Obama's visit is a response to a letter to the president by an 8-year-old Flint child named Amariyanna Copeny. The White House released her letter, where she told the Chief Executive that she is affected by the water crisis and that she has traveled to Washington DC to listen to congressional hearings about their pressing problem.

Copeny, also known as "Little Miss Flint," also wrote that she has been actively marching and speaking out on the crisis being faced by her city and its people, particularly her fellow children.

   Mari Copeny's letter to president by Detroit Free Press

While she did not get to meet Obama during her trip to the capital, the president responded to her letter on April 25, saying that while presidents may be busy, the most important people are still the citizens.

Through the letter, the young girl became the first person to know of Obama's visit.

"I want to make sure people like you and your family are receiving the help you need and deserve," he wrote.

He added that letters from children like her give him optimism for the future and that he hopes to meet her during his visit next week.

This will be Obama's first visit to Flint after the crisis reached national spotlight.

MLive reported that the city broke through national stories after high blood lead levels were discovered in some Flint children after the city tapped its water source from the Flint River in April 2014 to save money. State regulators did not require the river water to be treated and the lead from aging pipes and plumbing contaminated the water supply.

At present, the city reconnected to the Detroit water system but officials said the water still has lead levels higher than federal standards.

Obama declared a federal emergency on January 16, freeing up $5 million in federal aid.

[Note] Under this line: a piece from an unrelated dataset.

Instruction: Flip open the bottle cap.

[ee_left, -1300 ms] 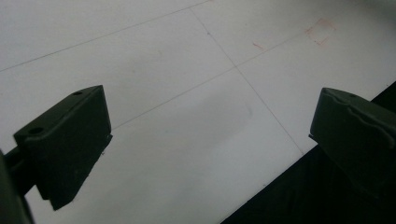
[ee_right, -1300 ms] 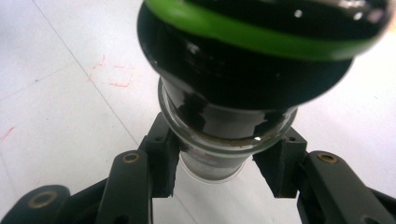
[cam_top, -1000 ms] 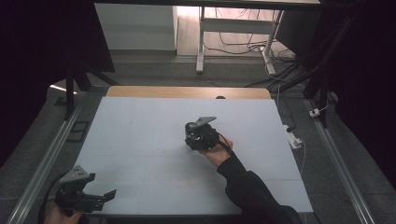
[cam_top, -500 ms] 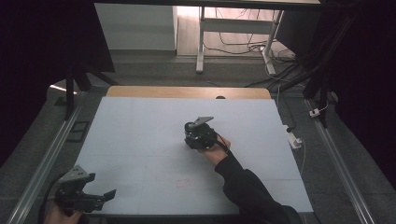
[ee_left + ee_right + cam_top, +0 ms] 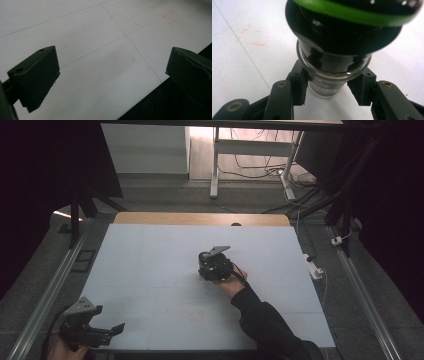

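Note:
A glass bottle (image 5: 329, 72) with a black cap and a green ring (image 5: 352, 17) stands on the white table in the right gripper view. It rises close in front of the camera. My right gripper (image 5: 329, 93) is shut on the bottle's glass neck, one pad (image 5: 298, 86) on each side. From above, the right gripper (image 5: 214, 266) sits near the table's middle with a hand behind it and covers the bottle. My left gripper (image 5: 111, 332) hovers at the near left corner. Its jaws (image 5: 112, 75) stand wide open with nothing between them.
The table (image 5: 150, 255) has a white mat with thin seam lines and faint red pen marks (image 5: 171, 17). A wooden strip (image 5: 200, 218) runs along its far edge. Metal rails flank both sides, and a white power strip (image 5: 314, 269) lies off the right edge.

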The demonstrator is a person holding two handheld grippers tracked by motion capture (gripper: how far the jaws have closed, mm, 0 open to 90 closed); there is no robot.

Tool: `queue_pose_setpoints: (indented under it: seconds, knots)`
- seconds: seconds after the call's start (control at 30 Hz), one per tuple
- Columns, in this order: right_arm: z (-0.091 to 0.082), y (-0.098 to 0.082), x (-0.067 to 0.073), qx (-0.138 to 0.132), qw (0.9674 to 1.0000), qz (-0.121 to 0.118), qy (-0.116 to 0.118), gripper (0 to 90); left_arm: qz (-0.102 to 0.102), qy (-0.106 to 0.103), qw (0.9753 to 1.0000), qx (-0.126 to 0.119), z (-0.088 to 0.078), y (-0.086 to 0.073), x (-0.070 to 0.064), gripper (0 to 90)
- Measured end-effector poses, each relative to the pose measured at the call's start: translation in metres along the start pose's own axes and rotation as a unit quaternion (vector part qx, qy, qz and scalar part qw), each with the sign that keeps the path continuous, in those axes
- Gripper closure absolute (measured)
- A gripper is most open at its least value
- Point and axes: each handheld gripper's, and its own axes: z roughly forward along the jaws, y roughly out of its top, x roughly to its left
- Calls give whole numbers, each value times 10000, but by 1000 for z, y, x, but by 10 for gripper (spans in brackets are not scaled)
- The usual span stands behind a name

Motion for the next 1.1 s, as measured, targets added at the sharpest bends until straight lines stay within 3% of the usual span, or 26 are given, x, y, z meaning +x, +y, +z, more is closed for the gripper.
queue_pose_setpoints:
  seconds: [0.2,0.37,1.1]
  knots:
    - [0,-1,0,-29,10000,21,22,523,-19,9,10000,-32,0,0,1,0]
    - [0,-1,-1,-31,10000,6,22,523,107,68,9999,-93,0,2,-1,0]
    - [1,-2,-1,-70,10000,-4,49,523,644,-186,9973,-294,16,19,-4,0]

The crisis has also recently pushed the Senate to reach a bipartisan agreement to authorize $100 million for grants and loans to replace the contaminated pipes in Flint and other cities with similar emergencies, ABCNews reported.

Democratic Senators Debbie Stabenow and Gary Peters of Michigan and Sen. James Inhofe, R-Okla. formed the deal that would also give $70 million nationwide in credit subsidies for loans for better water infrastructure and $50 million for lead prevention programs.

This is the second time in two months that the Senate has reached a deal.

In a statement, Peters said the people of Flint are "in dire need of assistance," with Stabenow adding that they are "not giving up until it gets done."